The 8th congress of PSUC was finally convoked for 10 May 1997. At the congress, the group around the Manifesto was defeated, and PSUC ceased to function as an independent party. The minority then left PSUC and IC, and by June the same year they had reorganized themselves as PSUC viu. Quickly PCE recognized PSUC viu as their new Catalan referent. Parallel to this, the other main communist party in Catalonia, the Party of the Communists of Catalonia (PCC, which had formed part of IC but left it), called for unity amongst the Catalan communists.

In 1998, a new coalition was constructed by PSUC viu and PCC, the United and Alternative Left (EUiA). EUiA became the new Catalan referent of IU. However, the founding of EUiA was by no means uncomplicated as the founders of PSUC viu had belonged to opposing factions in the intense inner-party conflicts in PSUC in the early 1980s. At that time, the founders of PSUC viu had been aligned with the Eurocommunist majority. That conflict ended with the departure of the pro-Soviet faction and their creation of PCC.

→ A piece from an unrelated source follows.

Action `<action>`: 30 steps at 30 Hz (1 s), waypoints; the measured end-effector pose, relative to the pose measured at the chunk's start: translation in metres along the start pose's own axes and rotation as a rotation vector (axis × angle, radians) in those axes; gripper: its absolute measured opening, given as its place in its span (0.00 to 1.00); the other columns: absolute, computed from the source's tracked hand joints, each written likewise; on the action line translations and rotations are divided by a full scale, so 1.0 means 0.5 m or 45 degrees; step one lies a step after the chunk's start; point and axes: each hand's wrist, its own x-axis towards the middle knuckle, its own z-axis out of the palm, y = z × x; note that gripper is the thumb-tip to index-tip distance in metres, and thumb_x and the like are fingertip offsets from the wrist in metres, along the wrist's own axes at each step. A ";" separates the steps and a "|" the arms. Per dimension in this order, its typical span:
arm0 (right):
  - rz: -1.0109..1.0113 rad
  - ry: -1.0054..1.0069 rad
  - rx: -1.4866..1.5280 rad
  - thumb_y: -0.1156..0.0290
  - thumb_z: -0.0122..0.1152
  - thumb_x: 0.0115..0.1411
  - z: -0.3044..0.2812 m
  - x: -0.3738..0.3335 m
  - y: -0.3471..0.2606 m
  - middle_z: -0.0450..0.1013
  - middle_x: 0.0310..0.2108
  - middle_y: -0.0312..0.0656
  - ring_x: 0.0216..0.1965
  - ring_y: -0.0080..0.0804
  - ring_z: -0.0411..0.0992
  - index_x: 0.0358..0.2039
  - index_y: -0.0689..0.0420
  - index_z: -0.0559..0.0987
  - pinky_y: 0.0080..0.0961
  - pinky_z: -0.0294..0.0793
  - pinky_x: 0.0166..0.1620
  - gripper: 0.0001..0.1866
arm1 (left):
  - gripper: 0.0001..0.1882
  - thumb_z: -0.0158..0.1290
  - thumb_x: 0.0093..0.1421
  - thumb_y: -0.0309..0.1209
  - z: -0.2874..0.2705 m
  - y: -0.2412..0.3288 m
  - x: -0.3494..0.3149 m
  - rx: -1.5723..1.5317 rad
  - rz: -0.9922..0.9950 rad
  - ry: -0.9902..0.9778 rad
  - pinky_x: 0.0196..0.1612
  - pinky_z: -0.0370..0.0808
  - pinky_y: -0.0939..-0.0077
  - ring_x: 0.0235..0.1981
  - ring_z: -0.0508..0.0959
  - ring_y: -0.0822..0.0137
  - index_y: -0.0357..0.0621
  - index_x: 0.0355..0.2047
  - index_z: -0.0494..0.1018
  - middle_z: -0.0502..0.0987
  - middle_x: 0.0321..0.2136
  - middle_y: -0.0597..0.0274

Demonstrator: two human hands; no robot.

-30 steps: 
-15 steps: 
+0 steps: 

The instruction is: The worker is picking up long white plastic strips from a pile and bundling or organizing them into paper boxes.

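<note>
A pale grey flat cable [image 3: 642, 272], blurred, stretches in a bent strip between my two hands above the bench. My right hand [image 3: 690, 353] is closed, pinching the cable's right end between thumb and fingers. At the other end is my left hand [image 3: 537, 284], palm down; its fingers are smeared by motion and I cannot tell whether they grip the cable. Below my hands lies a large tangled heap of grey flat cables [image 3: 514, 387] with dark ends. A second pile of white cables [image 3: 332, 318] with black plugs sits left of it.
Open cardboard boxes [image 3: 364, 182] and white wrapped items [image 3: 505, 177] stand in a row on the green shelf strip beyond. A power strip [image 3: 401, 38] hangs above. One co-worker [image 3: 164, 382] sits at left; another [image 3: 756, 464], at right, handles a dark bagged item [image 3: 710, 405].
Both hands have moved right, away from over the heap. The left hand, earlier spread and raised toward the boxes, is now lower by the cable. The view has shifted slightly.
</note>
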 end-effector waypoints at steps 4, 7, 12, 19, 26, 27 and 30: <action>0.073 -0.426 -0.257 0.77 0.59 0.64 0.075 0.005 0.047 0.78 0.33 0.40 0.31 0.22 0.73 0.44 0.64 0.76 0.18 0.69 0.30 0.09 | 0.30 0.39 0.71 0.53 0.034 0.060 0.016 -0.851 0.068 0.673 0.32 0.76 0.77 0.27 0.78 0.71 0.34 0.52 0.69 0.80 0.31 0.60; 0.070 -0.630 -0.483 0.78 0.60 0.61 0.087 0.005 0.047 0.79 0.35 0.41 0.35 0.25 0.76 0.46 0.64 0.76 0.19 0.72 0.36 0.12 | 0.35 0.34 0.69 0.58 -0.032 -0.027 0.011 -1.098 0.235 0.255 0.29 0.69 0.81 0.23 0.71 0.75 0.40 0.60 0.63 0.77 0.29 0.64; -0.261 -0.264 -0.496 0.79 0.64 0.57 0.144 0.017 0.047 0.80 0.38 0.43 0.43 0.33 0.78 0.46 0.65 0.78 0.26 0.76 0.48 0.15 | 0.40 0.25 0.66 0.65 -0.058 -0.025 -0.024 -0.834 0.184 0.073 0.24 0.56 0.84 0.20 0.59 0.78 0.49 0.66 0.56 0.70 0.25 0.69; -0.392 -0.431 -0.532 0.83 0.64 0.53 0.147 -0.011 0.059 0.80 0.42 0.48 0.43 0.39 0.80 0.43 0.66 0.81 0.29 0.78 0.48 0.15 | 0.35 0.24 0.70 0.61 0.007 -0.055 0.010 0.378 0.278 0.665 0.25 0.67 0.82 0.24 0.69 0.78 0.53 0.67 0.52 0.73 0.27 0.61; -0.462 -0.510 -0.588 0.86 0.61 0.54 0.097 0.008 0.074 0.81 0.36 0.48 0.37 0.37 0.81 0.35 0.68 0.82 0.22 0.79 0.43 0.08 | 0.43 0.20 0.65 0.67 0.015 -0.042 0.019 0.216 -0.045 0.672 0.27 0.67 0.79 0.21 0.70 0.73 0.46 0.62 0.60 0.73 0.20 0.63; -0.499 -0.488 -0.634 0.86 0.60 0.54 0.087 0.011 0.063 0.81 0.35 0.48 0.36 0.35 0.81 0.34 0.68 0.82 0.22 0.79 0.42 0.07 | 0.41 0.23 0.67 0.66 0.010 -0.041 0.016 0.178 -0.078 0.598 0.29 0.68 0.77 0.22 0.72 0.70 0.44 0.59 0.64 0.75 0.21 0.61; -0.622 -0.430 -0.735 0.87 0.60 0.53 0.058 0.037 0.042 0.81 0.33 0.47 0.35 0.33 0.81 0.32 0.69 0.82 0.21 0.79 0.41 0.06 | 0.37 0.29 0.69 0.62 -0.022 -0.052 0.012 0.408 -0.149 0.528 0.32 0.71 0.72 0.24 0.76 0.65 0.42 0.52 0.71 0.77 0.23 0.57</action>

Although PSUC viu is an independent party, it takes part in PCE congresses as a PCE regional federation. Members of PCE who move to Catalonia become members of PSUC viu and, likewise, members of PSUC viu who settle anywhere else in Spain become members of PCE.

The central organ of PSUC viu is Nou Treball. The youth wing of the party was the Young Communists (JC), although following its 2014 dissolution it was again reconstituted in 2015 as JSUC (Joventut Socialista Unificada de Catalunya).

PSUC viu works for the establishment of a democratic and federal republic in Spain, in which different nationalities were given the right to self-determination. In its 2017 congress, PSUC viu elected Eduard Navarro as general secretary, and the party included again Marxism–Leninism as its core identity.